Jadi kalau antum berpikir dalam kerangka itu, media sudah punya partai
lain. Di survey kita jelek, kita pun tidak punya uang untuk itu. Pusing
kita kan?..tapi sekarang, coba sekarang kita putar otak sebagai pemain.
Dan kita masih punya satu keuntungan, karena pencoblosan tidak dilakukan
di TV, pencoblosan adanya di TPS. Dan di TPS itu dalam jangkauan antum
semuanya. Jadi jangan khawatir. Saya sudah menyaksikan berkali-kali,
banyak orang yang punya TV, tapi partainya tidak dapat suara. Dan banyak
partai yang tidak punya TV tapi partainya dapat suara. Kenapa, yang
perlu kita tahu adalah realitas media dan realitas lapangan itu dua hal
yang berbeda. Jadi sepanjang TPS ada dalam jangkauan antum semuanya,
Insya Allah kita punya celah yang sama untuk menang. Jadi jangan
bersedih. Yang penting mindsetnya yang kita perbaiki. Mindset kita
adalah pelaku, mindset kita adalah pemain. Sehingga kita membaca survey
ini dalam perspektif sebagai pelaku itu.
Kedua
Kita harus punya mental juara. Jadi kalau kita main bola dua babak, dan
babak pertama kita kebobolan tiga gol, jangan berpikir kita kalah,
masih ada babak kedua. Dan kalau babak kedua kita belum cetak gol juga
pada menit-menit pertama,jangan khawatir, masih ada menit-menit
sesudahnya. Kita baru benar-benar dinyatakan kalah, kalau pertandingan
sudah selesai, dan kita kalah. Sepanjang belum ada pluit dari wasit
bahwa pertandingan selesai, sepanjang itu kita punya harapan untuk
mencetak gol. Jadi sekarang, mumpung pemilunya masih lama, masih ada
waktu untuk mencetak gol.
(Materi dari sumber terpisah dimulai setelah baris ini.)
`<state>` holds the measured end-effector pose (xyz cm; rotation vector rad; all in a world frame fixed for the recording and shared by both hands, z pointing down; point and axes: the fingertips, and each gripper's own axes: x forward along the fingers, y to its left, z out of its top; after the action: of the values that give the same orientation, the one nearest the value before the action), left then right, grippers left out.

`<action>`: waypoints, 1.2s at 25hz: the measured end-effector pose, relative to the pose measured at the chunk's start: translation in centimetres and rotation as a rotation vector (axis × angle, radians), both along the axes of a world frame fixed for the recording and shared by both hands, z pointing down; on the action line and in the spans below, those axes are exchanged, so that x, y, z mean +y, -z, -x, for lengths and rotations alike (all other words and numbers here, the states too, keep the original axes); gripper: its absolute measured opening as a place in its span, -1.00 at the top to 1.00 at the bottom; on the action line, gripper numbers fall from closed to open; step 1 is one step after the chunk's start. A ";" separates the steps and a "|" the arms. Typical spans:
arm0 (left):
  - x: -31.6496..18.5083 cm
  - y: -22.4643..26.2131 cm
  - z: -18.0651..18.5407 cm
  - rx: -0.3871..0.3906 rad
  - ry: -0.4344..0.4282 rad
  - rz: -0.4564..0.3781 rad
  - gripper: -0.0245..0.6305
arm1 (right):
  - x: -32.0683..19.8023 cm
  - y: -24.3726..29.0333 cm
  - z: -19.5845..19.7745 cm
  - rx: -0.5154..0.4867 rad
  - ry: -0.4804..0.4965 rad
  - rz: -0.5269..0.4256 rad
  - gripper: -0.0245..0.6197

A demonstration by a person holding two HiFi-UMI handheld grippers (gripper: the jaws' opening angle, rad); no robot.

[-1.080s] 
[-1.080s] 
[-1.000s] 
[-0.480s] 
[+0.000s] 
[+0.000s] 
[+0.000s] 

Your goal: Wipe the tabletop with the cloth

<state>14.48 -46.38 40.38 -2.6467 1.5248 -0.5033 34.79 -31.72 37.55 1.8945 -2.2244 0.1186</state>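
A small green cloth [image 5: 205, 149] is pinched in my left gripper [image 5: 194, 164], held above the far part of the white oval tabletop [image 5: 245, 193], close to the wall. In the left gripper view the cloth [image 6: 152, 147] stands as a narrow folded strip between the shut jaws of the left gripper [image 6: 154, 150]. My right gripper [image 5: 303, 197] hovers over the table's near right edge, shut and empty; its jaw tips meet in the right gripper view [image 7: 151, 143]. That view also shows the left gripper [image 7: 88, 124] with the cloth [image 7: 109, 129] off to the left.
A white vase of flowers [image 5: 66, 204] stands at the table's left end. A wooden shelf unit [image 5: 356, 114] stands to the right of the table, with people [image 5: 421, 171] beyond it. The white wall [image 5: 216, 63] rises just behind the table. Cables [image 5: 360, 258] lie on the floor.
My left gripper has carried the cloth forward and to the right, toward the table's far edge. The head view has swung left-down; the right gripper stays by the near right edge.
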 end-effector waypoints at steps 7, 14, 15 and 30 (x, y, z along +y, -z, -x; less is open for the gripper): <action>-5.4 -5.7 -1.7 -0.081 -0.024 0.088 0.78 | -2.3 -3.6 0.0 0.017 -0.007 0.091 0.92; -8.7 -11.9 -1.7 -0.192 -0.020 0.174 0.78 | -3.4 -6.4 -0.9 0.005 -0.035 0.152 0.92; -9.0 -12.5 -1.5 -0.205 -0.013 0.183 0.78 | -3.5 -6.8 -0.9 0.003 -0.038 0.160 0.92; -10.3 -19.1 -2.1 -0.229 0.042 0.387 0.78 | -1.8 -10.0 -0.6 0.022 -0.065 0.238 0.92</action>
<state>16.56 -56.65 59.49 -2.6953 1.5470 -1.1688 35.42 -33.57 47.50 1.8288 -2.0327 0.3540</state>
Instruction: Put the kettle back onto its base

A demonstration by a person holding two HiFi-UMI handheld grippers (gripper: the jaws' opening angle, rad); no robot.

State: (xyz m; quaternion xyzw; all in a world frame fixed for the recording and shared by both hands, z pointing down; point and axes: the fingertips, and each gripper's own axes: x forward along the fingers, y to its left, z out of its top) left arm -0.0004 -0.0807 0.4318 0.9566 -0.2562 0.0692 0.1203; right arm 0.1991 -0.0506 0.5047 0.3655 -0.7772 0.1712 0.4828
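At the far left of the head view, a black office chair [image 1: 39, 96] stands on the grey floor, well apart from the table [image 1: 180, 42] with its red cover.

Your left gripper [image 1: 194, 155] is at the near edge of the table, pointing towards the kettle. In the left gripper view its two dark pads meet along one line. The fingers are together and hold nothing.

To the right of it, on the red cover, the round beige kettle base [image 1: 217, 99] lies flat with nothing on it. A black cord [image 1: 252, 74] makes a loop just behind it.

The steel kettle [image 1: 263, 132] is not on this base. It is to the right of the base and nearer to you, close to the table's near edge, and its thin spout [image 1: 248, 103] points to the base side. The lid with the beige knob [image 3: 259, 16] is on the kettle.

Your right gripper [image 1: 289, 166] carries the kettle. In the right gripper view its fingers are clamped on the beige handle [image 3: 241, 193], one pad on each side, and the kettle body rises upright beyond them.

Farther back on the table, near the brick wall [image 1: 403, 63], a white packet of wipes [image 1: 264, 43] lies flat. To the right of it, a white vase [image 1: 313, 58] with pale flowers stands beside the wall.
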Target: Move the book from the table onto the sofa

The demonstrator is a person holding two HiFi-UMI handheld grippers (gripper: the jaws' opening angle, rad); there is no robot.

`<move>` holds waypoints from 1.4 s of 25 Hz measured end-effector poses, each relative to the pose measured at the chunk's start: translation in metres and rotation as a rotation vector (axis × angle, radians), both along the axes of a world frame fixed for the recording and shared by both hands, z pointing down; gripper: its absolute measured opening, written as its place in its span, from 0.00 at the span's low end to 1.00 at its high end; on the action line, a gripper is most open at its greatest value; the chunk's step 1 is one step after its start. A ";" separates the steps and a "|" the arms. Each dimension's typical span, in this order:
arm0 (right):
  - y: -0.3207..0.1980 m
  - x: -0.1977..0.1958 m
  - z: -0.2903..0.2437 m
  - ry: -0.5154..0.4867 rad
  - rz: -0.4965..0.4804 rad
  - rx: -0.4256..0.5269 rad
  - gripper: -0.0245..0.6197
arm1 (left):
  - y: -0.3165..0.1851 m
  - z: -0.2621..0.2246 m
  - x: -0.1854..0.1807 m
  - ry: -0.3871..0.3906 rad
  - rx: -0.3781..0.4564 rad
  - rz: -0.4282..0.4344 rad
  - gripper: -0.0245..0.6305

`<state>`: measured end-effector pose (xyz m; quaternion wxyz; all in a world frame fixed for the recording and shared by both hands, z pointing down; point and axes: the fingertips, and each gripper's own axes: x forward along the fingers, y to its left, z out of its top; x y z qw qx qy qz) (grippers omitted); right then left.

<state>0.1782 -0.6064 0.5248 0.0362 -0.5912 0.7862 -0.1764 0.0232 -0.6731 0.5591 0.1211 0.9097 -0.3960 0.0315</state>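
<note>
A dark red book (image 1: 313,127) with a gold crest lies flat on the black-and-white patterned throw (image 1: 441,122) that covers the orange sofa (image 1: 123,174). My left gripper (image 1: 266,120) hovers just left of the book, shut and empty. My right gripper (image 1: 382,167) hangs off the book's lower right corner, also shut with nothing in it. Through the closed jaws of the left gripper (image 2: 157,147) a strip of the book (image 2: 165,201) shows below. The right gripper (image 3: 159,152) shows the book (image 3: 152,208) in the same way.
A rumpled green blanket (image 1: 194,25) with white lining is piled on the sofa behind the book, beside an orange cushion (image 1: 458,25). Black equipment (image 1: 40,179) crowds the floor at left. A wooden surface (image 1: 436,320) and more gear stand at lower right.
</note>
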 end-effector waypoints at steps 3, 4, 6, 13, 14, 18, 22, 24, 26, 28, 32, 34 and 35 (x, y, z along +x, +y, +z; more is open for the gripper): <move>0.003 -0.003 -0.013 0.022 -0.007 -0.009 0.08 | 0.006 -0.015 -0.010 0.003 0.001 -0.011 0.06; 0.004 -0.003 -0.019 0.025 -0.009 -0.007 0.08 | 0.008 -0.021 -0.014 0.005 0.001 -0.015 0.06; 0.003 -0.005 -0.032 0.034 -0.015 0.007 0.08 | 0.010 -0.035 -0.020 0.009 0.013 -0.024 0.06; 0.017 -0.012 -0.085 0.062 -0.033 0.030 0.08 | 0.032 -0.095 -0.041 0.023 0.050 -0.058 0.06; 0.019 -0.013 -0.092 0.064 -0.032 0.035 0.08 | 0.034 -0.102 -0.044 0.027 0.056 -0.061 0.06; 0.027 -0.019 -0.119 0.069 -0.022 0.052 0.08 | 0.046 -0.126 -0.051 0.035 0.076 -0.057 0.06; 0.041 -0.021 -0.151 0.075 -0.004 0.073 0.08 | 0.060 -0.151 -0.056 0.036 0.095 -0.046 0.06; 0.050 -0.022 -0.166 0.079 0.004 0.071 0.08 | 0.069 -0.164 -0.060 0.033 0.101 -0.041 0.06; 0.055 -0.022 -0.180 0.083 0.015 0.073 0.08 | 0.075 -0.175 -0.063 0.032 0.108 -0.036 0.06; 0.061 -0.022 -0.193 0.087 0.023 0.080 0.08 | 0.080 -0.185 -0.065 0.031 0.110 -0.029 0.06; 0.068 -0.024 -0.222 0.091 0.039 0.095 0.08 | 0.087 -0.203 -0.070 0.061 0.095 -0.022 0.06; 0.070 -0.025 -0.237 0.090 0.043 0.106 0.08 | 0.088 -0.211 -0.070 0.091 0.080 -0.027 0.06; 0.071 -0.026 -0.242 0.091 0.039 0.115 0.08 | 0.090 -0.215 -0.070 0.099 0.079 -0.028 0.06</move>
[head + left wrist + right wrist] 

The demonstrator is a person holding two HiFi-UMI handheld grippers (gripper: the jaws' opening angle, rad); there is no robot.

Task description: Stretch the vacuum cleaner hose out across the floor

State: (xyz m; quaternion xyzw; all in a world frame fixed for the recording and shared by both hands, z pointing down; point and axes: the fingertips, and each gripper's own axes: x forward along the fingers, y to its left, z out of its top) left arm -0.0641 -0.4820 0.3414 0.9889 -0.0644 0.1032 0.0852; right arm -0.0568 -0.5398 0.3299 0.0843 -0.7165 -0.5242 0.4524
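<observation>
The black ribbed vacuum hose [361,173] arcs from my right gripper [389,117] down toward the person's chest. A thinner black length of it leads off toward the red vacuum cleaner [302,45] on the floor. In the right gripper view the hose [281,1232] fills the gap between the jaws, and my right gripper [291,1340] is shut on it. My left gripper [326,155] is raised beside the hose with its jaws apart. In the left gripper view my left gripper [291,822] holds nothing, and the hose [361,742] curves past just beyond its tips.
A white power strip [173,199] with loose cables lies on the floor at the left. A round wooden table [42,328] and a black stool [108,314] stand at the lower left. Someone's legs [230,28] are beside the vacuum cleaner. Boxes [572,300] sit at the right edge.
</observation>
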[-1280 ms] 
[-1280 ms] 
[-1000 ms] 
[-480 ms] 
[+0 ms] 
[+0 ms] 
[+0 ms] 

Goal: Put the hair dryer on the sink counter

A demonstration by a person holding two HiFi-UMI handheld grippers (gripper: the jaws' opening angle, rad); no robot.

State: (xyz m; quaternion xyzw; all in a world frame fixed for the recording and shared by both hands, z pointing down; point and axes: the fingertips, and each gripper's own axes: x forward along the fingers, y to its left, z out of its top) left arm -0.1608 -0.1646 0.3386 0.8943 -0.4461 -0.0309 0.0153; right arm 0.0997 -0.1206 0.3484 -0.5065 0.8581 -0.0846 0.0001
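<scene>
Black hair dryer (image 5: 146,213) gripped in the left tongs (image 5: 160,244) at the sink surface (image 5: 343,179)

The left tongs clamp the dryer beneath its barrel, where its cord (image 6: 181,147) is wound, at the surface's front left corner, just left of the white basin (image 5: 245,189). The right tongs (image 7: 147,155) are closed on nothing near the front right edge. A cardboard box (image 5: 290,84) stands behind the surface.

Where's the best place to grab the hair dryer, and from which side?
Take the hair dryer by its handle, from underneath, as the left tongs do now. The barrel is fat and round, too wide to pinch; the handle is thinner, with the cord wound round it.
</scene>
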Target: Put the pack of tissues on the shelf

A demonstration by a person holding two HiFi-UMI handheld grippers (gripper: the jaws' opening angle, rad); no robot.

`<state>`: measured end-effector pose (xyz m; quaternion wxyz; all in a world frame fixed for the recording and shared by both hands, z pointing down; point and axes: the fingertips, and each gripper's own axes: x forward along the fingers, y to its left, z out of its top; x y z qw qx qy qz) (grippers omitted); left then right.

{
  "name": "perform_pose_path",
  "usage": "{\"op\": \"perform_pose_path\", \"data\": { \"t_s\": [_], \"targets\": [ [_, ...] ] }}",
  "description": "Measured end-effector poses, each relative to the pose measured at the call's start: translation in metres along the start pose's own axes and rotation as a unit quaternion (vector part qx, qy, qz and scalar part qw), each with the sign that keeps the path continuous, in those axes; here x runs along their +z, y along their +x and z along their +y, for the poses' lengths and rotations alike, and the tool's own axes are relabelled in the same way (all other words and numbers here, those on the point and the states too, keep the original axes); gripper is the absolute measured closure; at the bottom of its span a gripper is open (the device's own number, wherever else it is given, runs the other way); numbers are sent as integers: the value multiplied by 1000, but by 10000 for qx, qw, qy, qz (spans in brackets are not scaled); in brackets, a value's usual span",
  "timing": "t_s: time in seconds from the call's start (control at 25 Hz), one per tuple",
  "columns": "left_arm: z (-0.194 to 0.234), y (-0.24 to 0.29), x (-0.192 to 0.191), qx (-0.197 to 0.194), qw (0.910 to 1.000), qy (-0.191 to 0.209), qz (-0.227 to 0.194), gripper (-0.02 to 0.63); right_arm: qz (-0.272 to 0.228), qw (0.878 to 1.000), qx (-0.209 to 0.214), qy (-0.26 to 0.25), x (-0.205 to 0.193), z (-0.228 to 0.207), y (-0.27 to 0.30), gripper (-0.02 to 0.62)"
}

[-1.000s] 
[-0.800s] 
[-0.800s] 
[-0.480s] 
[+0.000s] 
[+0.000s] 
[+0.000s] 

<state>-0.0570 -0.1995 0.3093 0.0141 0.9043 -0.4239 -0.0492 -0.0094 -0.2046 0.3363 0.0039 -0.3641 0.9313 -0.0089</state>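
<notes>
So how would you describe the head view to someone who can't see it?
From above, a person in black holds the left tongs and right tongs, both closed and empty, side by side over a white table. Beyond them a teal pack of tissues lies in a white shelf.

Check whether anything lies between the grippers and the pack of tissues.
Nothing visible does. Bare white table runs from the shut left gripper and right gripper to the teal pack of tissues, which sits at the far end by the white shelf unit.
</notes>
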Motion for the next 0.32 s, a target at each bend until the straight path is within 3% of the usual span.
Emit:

Kita mesti punya mental juara ini, yang tidak
merasa kalah dimenit-menit pertama, walaupun tampak sudah kebobolan.
Saya ingat dulu Rudi Hartono dalam salah satu pertandingan bulu tangkis,
itu sudah 13 – 0, kalau tidak salah lawannya dari India, dia 0 lawannya
sudah 13, tinggal 2 angka lagi lawannya menang. Tapi mental juara,
perasaannya tidak terpengaruh. 2 itu angka yang mahal, dia terus main.
Dan pelan-pelan mulai mencetak angka, 1, 2 dst naik sedikit-sedikit.
Akhirnya dia memenangkan pertandingan itu diakhir.
Saya
punya keyakinan yang kuat, kalau kita punya mental juara seperti ini
ikhwah sekalian, Insya Allah, kita akan membuat hasil pertandingan itu
menjadi sesuatu yang tidak bisa diduga-duga orang. Dan jauh lebih bagus
ketika kita bertanding dalam keadaan orang-orang itu under estimate
kepada kita, dibanding ketika orang over estimate kepada kita. Jadi
kalau orang sekarang misalnya persepsinya tentang PKS ini jleb ..
misalnya underdog.wah ini PKS pasti hancur. Angkanya sedikitlah, tidak
akan banyak angkanya yang akan dia dapat nanti, tidak akan banyak
kursinya. Malah ada satu partai bisik-bisik ke kita, dia bilang begini,
ini PKS nanti maksimum 25 kursi untuk DPR RI, kita sudah buat simulasi.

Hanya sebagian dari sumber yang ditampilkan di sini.